§ **What is needed**
From the records below, output exactly the lines running from the line containing "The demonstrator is" through the line containing "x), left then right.", and no others.

§ **Data for this task**
|---|

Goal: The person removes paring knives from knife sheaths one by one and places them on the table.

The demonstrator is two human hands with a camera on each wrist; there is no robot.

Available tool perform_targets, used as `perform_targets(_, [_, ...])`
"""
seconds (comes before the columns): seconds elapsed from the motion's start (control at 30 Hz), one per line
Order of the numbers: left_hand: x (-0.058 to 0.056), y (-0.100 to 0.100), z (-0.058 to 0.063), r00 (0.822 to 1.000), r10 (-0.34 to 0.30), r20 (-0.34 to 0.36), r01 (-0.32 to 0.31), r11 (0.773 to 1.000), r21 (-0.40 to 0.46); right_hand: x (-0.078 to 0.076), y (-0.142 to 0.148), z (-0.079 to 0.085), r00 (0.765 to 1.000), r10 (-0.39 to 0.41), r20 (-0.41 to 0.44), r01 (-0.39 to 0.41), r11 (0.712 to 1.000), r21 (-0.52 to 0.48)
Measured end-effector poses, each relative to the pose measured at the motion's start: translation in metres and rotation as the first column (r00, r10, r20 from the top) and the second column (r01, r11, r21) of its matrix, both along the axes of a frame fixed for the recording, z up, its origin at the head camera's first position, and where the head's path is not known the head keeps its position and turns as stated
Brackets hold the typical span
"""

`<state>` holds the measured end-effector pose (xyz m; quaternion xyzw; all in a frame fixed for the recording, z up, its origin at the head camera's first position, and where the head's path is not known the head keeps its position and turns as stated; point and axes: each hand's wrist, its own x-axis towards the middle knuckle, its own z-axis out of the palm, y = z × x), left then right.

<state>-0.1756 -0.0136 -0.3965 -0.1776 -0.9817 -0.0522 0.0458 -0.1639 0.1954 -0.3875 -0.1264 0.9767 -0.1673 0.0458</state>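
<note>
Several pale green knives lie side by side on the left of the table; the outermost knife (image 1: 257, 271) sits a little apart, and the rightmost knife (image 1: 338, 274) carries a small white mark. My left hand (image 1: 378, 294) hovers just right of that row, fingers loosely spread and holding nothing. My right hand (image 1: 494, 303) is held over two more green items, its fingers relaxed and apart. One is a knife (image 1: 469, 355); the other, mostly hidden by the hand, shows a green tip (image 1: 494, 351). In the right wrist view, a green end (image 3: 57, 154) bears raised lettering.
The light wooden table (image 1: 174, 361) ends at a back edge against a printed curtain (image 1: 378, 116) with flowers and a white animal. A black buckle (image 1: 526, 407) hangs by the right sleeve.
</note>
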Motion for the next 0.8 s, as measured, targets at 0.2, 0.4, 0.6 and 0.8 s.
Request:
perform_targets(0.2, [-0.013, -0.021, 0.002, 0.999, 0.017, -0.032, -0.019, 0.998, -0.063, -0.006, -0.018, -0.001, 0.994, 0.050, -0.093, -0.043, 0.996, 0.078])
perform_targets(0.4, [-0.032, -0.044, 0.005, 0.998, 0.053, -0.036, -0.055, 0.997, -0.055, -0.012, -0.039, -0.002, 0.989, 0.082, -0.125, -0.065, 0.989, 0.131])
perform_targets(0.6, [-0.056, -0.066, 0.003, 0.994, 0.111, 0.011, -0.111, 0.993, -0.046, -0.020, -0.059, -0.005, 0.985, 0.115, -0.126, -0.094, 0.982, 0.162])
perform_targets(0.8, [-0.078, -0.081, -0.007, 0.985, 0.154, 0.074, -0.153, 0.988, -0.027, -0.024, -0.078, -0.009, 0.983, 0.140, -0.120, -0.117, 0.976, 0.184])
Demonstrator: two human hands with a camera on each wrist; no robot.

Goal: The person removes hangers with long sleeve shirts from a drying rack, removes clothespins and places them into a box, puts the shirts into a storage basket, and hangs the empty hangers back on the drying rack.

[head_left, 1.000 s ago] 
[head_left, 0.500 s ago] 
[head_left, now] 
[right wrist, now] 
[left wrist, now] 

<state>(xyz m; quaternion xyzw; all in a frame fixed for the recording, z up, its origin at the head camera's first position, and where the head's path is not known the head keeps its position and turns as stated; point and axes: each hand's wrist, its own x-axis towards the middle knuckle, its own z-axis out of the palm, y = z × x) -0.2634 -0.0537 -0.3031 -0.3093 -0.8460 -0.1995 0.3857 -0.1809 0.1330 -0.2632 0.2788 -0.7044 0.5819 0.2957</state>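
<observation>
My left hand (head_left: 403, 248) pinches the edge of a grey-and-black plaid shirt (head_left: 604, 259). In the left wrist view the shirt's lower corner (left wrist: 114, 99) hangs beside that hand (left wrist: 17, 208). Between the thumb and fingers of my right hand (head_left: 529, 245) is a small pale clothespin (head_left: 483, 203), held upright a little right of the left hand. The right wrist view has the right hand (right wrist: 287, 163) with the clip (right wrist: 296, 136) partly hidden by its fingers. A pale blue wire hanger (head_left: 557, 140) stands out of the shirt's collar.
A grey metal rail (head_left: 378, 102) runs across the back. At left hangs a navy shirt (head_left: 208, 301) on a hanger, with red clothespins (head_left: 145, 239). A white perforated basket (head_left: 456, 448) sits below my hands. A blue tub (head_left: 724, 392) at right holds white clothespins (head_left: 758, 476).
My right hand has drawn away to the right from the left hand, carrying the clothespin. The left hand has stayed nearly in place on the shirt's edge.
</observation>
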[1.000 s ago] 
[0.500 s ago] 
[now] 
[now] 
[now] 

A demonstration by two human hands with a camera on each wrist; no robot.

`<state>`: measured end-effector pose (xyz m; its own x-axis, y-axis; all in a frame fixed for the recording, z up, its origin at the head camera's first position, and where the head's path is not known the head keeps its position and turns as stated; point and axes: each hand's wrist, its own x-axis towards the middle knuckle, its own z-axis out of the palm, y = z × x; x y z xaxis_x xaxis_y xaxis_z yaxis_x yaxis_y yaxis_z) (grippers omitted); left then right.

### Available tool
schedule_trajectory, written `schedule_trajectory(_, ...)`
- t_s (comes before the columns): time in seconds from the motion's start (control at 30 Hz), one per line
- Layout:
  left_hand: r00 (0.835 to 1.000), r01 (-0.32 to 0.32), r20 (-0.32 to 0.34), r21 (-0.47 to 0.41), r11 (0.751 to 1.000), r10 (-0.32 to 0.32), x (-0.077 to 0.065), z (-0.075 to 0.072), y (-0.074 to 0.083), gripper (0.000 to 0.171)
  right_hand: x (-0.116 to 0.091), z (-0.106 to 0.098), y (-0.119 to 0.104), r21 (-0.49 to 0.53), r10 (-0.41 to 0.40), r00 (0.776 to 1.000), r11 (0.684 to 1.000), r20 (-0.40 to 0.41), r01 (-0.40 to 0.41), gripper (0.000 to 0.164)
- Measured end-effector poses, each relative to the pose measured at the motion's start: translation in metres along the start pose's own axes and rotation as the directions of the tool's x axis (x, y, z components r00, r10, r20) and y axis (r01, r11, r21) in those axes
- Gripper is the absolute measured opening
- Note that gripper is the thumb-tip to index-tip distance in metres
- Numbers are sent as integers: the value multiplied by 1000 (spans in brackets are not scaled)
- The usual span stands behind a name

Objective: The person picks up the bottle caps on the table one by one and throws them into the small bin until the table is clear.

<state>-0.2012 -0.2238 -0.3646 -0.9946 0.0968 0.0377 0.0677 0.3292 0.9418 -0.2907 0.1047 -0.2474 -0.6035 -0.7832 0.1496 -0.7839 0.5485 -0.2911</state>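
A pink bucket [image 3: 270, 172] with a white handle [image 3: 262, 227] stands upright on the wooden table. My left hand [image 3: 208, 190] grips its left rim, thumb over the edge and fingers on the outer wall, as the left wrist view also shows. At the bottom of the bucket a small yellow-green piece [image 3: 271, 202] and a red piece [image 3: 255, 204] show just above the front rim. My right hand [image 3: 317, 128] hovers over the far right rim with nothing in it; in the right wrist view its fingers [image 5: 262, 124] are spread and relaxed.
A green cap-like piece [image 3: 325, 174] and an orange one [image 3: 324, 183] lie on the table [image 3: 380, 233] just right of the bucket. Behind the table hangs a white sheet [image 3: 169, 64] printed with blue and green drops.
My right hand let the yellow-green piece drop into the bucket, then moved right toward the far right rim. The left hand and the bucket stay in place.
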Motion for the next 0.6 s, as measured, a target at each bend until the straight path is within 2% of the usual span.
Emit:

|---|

§ **Written response**
The demonstrator is two human hands with a camera on each wrist; there is no robot.

Available tool perform_targets, used as `perform_targets(_, [_, ...])`
"""
seconds (comes before the columns): seconds elapsed from the motion's start (control at 30 Hz), one per line
Order of the numbers: left_hand: x (-0.058 to 0.056), y (-0.100 to 0.100), z (-0.058 to 0.063), r00 (0.822 to 1.000), r10 (-0.34 to 0.30), r20 (-0.34 to 0.36), r01 (-0.32 to 0.31), r11 (0.773 to 1.000), r21 (-0.40 to 0.46); right_hand: x (-0.078 to 0.076), y (-0.142 to 0.148), z (-0.079 to 0.085), r00 (0.765 to 1.000), r10 (-0.39 to 0.41), r20 (-0.41 to 0.44), r01 (-0.39 to 0.41), r11 (0.712 to 1.000), r21 (-0.52 to 0.48)
Measured end-effector poses, each relative to the pose measured at the motion's start: translation in metres and rotation as the first column (r00, r10, r20 from the top) and the second column (r01, r11, r21) of its matrix, both along the axes of a frame fixed for the recording, z up, its origin at the head camera's first position, and where the head's path is not known the head keeps its position and turns as stated
Brackets hold the typical span
"""

`<state>` holds the measured end-effector pose (xyz m; quaternion xyzw; all in a frame fixed for the recording, z up, its origin at the head camera's first position, and where the head's path is not known the head keeps its position and turns as stated; point and axes: each hand's wrist, its own x-axis towards the middle knuckle, its own z-axis out of the palm, y = z × x), left then right.

The output requires no additions.